Does it make sense that that person would engrave the bullets with a delay, deny, whatever the third word is?
Because that's the title of a book that's anti-healthcare insurance.
So that would make sense if it's an activist.
If it's somebody who just wanted that one guy dead and it wasn't so much about the larger picture, I don't think he would have engraved anything unless it was part of getting away with it, I suppose.
But What about the fact that he used what is reportedly, we don't know this for sure, could turn out this is wrong, but reportedly he used a veterinarian's gun, which is meant to put the gun right up basically to the cow or the horse's head and just put a big bullet in it through a silencer, the silencer so it doesn't scare the other livestock.
But it's not very accurate.
So if you were going to be a killer and you chose one of the least accurate methods of doing it, it seems like you did it to make a point.
What would be the point?
Well, you can imagine that the point was that the healthcare insurance company had treated its customers like animals.
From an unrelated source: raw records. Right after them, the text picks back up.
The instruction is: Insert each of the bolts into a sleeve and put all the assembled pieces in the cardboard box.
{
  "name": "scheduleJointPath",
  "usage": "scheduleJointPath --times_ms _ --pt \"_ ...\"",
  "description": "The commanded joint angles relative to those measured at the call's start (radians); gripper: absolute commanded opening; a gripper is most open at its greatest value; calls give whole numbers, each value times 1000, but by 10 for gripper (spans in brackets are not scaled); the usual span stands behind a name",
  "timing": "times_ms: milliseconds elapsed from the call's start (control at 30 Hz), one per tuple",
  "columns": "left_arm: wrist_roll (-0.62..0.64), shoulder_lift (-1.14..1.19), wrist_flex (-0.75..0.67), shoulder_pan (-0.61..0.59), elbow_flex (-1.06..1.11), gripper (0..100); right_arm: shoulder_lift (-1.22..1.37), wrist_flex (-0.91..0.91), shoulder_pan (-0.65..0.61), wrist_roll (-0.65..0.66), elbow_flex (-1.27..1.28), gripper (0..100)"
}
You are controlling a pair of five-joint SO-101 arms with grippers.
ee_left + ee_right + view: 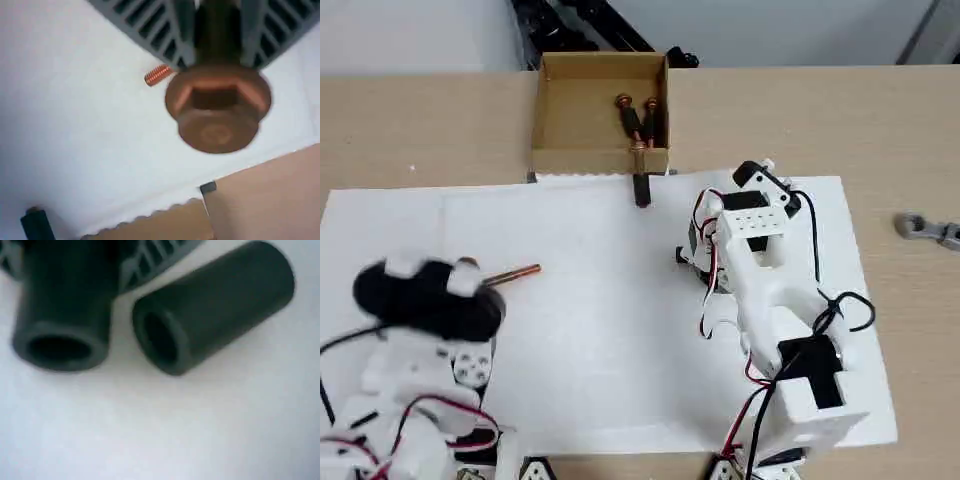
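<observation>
My left gripper (480,275) is at the lower left of the white sheet, shut on a copper bolt (515,273) that points right. In the left wrist view the bolt's hex head (217,107) faces the camera between grey fingers (145,25), and its threaded end (157,75) pokes out beside one. My right gripper (692,255) is low over the sheet's right half, shut on a black sleeve (60,315). A second black sleeve (215,305) lies loose right beside it. The cardboard box (552,110) at the back holds two assembled pieces (632,118). A third assembled piece (640,178) leans over its front wall.
A white sheet (600,330) covers the wooden table (420,120) under both arms. A small grey metal tool (925,228) lies on the bare wood at the far right. Dark equipment stands behind the box.
</observation>
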Motion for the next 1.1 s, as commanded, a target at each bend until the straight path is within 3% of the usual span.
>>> scheduleJointPath --times_ms 0,167,467,667,900,1067 --pt "11 -69 -31 -5 22 5 2 102 -21 8 -31 12" --pt "15 -86 -57 -5 33 5 -85 223 -74 17 -129 12" --pt "46 -86 -80 -5 31 5 -406 331 -156 181 -143 12" --pt "133 -41 -101 -3 27 5 -696 360 -166 387 -143 12" --pt "164 141 -256 5 22 5 -1059 248 -170 715 -124 7" --pt "203 258 -351 40 -28 5 -1242 202 -242 750 -28 7"
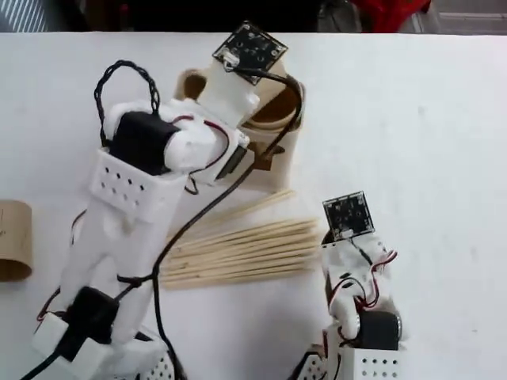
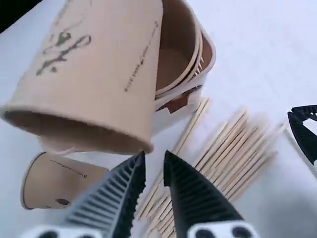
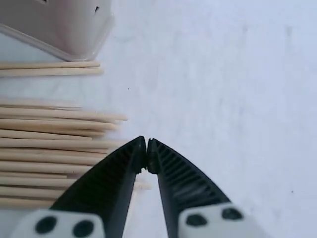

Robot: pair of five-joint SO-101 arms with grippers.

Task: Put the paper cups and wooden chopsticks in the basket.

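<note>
A tan basket (image 1: pixel 279 150) stands at the back middle of the table with nested paper cups (image 2: pixel 173 59) in it. One more paper cup (image 2: pixel 89 64) lies tilted across the basket's rim, mouth toward my left gripper (image 2: pixel 153 158). That gripper is open by a narrow gap just off the cup's rim, with nothing seen between its fingers. A pile of wooden chopsticks (image 1: pixel 238 249) lies in front of the basket. My right gripper (image 3: pixel 147 142) is shut and empty over the ends of the chopsticks (image 3: pixel 54 148). Another paper cup (image 1: pixel 12 237) lies on its side at the far left.
A paper cup (image 2: pixel 54 186) lies on its side on the table beside the basket. The basket's corner (image 3: pixel 64 29) sits beyond the chopsticks. The left arm (image 1: pixel 135 182) stretches across the table's left half, its black cable (image 1: pixel 198 214) looping over the chopsticks. White table (image 1: pixel 428 119) spreads out to the right.
</note>
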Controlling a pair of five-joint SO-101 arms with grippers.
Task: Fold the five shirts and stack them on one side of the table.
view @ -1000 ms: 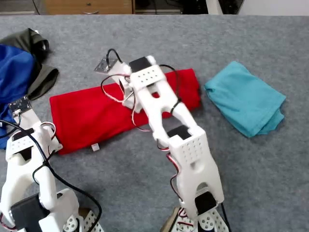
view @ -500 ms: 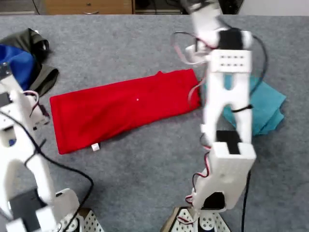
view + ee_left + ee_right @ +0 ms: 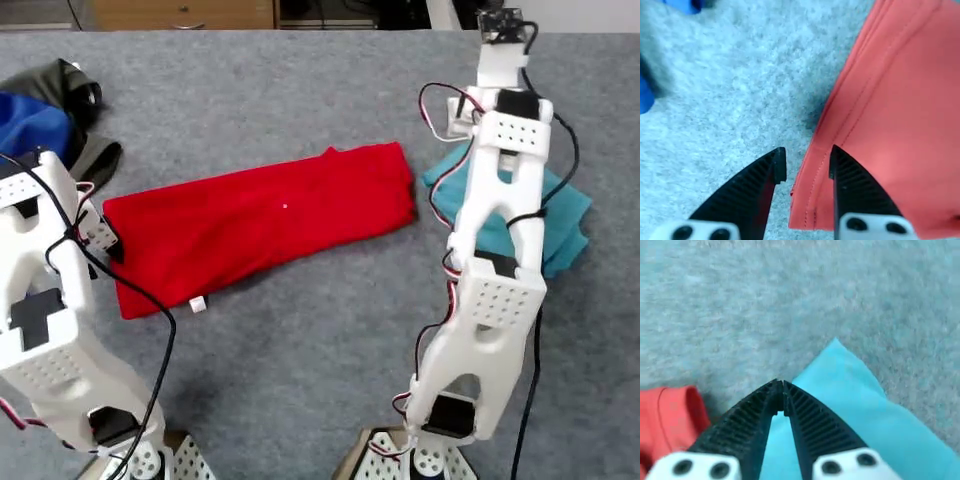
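Observation:
A red shirt (image 3: 260,225), folded into a long strip, lies slantwise across the middle of the grey table. My left gripper (image 3: 103,237) hangs over its left end. In the left wrist view this gripper (image 3: 806,162) is open, its fingers a little apart above the red shirt's (image 3: 890,100) hemmed edge. A folded teal shirt (image 3: 565,215) lies at the right, partly under my right arm. My right gripper (image 3: 780,390) is shut with nothing in it, its tip above the far corner of the teal shirt (image 3: 865,420).
A blue shirt (image 3: 30,140) and a dark olive shirt (image 3: 85,155) lie crumpled at the far left edge. Grey carpet-like tabletop (image 3: 300,340) spreads bare in front of the red shirt. Wooden furniture (image 3: 180,12) stands behind the table.
My right arm swung from above the red shirt's middle to the far right, over the teal shirt. My left arm came in to the red shirt's left end.

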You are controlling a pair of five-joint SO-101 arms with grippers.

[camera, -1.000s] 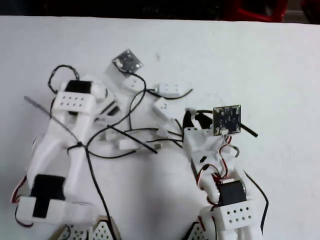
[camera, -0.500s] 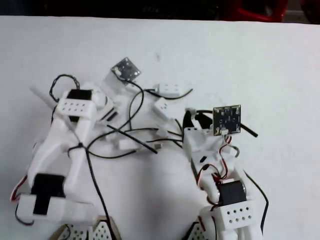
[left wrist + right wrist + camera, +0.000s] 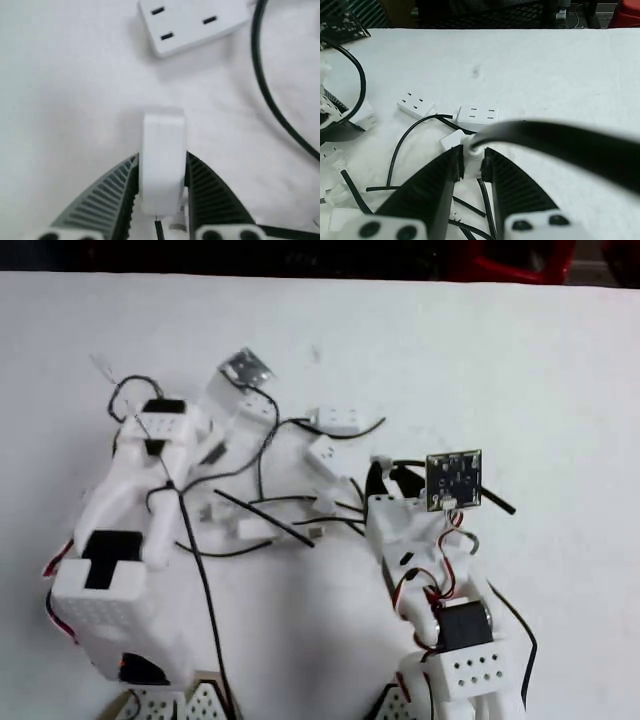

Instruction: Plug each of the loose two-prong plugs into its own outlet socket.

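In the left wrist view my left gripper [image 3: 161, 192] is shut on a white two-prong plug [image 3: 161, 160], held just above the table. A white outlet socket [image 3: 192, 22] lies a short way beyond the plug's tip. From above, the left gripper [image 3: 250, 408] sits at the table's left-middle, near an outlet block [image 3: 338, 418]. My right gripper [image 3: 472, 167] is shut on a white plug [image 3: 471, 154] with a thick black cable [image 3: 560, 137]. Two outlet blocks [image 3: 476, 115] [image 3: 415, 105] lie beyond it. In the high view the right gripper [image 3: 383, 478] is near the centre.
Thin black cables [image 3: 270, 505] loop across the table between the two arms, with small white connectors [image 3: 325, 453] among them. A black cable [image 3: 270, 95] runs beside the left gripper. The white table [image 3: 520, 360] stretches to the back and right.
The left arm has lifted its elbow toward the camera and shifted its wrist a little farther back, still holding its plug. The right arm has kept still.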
Or perhaps, perhaps, the healthcare had said, you can't have this medicine, we won't approve it.
And then they had to go to a veterinarian, like Ivermectin, and get the veterinarian version of the human medicine.
Do you think anybody ever had to do that?
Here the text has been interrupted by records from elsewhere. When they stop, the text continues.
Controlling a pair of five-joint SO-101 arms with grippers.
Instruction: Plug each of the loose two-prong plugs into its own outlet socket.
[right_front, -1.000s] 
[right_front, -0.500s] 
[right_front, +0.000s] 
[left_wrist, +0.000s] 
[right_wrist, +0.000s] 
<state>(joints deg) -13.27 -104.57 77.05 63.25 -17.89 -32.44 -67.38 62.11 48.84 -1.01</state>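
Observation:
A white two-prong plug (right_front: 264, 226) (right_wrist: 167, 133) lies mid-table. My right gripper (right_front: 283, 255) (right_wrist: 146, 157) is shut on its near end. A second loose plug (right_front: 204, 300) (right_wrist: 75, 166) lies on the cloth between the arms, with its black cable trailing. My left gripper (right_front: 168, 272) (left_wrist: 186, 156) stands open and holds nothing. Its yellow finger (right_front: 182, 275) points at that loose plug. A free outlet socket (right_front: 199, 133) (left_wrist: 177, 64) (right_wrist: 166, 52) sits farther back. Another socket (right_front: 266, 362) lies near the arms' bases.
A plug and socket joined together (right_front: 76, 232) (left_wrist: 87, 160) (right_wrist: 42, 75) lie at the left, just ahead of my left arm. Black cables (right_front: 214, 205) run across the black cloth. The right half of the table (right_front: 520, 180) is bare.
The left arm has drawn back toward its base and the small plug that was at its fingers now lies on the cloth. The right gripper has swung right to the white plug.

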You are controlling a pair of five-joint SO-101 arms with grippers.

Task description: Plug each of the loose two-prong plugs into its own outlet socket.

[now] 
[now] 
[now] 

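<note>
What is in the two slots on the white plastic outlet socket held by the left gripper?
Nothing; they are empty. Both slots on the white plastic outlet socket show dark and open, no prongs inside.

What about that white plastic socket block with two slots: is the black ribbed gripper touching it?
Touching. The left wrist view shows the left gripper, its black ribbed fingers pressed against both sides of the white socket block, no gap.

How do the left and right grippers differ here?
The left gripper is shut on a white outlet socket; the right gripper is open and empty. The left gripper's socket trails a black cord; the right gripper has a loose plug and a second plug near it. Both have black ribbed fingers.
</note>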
Have you ever heard of anybody who had to get veterinarian medicine because their healthcare network wouldn't give it to them?
Yes, you have.
That's the thing.
Yeah, there were people who used veterinarian medicine because their health care wouldn't give them what they thought they needed.
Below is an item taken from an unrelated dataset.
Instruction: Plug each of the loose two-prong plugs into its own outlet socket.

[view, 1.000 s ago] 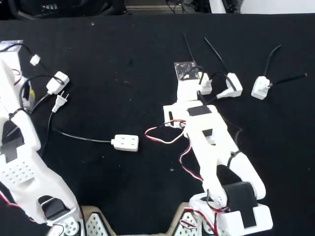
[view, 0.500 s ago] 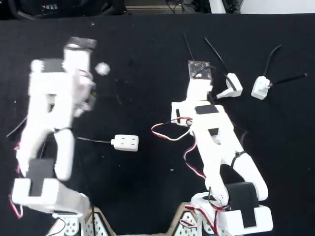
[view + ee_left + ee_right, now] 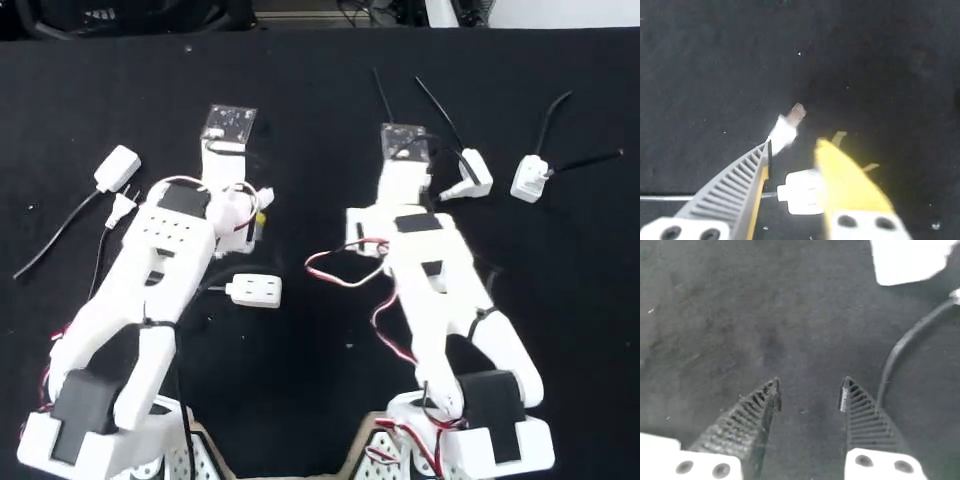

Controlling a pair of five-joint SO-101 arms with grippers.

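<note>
Left hand (image 3: 795, 144) above tap (image 3: 255, 290), blurred plug (image 3: 788, 125) just ahead of it: slip and miss risk.
Cannot tell if the left hand pinches that plug or is spread. If the hold is loose, the plug likely twists or drops before its prongs meet the slots. Tap lies free on the table (image 3: 320, 80) at 6 o'clock of the left hand with nothing bracing it, so a push probably slides it instead of seating the prongs. Tap's cable (image 3: 216, 290) runs under the left arm toward 9 o'clock, and the arm could drag it and turn the tap. Right hand (image 3: 810, 385) is spread and empty at 2 o'clock of the tap, beside a socket (image 3: 473, 175), too far off to steady it. Second plug (image 3: 121, 207) lies loose at 10 o'clock of the table.
</note>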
So is the choice of a veterinarian's gun sending a signal that he wants to treat this person like an animal because this person treated customers like an animal?
I'm not saying he did.
There's no evidence of that.
I'm saying if you're looking for, you know, was there some kind of larger activist message, I would look at the choice of weapon.
I would look at the engraving.
But is there anything else that would suggest?
Oh, then the monopoly money in the backpack.
The monopoly money in the backpack might be, since obviously the backpack was meant to be discovered, I assume he always assumed he would get rid of the backpack.
So if it was meant to be discovered, what message would he be sending by putting money in it that's not real money?
Maybe it's about the money.
Maybe it's a statement about the healthcare insurance company being more about money than clients.
Maybe.
Maybe.
Because what would be the other reason for having monopoly money in a backpack?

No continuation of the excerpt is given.